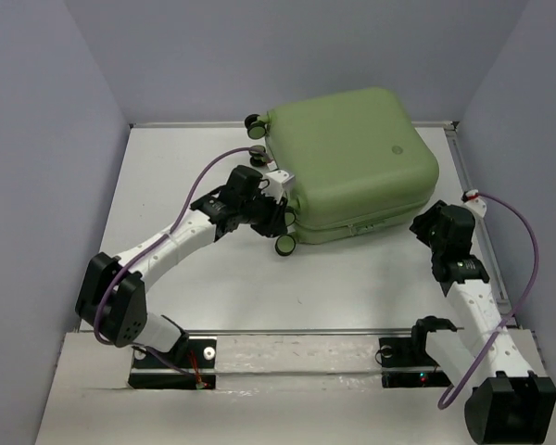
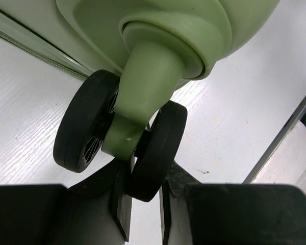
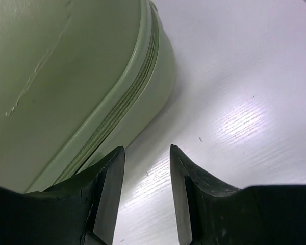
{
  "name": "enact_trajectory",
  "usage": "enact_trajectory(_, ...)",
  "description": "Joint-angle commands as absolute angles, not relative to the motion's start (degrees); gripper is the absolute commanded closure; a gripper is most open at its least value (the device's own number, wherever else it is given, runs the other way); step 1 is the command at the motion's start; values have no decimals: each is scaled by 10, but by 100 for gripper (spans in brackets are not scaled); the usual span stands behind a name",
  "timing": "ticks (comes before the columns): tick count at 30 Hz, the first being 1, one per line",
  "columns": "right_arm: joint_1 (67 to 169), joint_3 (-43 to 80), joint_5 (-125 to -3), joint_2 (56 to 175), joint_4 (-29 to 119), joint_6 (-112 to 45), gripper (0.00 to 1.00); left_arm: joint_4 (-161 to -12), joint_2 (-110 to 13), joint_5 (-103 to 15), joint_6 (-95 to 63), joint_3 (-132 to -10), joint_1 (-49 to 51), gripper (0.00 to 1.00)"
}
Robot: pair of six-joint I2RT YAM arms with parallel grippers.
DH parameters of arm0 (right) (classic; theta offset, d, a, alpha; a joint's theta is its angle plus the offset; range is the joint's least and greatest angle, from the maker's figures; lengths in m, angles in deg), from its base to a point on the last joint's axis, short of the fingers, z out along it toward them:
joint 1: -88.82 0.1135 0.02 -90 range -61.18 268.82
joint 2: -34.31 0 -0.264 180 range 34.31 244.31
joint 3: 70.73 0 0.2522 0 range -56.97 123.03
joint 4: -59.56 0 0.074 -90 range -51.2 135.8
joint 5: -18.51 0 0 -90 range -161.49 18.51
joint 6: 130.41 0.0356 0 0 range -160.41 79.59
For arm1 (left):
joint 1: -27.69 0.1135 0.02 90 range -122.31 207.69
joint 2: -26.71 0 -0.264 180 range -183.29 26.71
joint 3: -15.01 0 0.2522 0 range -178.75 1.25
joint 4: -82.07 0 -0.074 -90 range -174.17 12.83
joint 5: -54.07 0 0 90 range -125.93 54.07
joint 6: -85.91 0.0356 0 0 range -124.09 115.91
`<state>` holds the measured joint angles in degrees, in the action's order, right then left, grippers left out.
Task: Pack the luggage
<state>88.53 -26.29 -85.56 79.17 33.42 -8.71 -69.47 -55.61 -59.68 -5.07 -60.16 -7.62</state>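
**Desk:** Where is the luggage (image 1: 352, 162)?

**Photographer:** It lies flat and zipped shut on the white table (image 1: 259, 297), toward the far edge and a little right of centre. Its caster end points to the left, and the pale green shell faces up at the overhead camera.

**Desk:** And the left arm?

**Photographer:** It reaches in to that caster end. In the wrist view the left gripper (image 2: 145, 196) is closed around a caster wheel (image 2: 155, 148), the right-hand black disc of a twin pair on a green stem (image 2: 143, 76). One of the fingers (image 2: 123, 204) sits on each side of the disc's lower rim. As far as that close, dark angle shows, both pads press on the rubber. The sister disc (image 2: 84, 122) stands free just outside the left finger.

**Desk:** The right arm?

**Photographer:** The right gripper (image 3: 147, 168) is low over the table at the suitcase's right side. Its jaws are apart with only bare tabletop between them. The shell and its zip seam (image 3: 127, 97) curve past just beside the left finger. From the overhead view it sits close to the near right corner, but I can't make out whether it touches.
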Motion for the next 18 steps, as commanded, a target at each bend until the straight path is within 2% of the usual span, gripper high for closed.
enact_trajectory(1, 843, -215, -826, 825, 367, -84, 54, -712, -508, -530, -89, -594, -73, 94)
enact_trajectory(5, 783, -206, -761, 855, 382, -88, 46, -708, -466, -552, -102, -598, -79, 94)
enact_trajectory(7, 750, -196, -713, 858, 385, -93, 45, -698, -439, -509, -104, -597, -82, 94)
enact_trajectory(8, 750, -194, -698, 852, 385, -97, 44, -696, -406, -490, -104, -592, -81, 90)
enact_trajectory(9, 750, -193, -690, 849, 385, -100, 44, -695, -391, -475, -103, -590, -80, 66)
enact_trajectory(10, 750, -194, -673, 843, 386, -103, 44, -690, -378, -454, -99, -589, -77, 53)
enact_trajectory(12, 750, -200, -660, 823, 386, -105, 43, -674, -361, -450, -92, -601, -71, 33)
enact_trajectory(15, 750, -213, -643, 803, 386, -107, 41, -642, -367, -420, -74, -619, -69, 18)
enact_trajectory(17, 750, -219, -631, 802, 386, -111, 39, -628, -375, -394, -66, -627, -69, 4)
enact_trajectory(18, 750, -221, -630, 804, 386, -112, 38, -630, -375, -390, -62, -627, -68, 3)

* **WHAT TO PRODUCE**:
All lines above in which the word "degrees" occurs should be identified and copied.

* **WRITTEN RESPONSE**:
  "description": "Joint-angle commands as absolute angles, not relative to the motion's start (degrees); gripper is the absolute commanded closure; a gripper is most open at its least value (the device's own number, wherever else it is given, runs the other way); step 1 is the command at the motion's start; values have no decimals: each is scaled by 10, but by 100 for gripper (spans in brackets are not scaled); the usual span stands behind a name",
`<state>` holds the measured joint angles in degrees, in the action's order, right then left, grippers left out.

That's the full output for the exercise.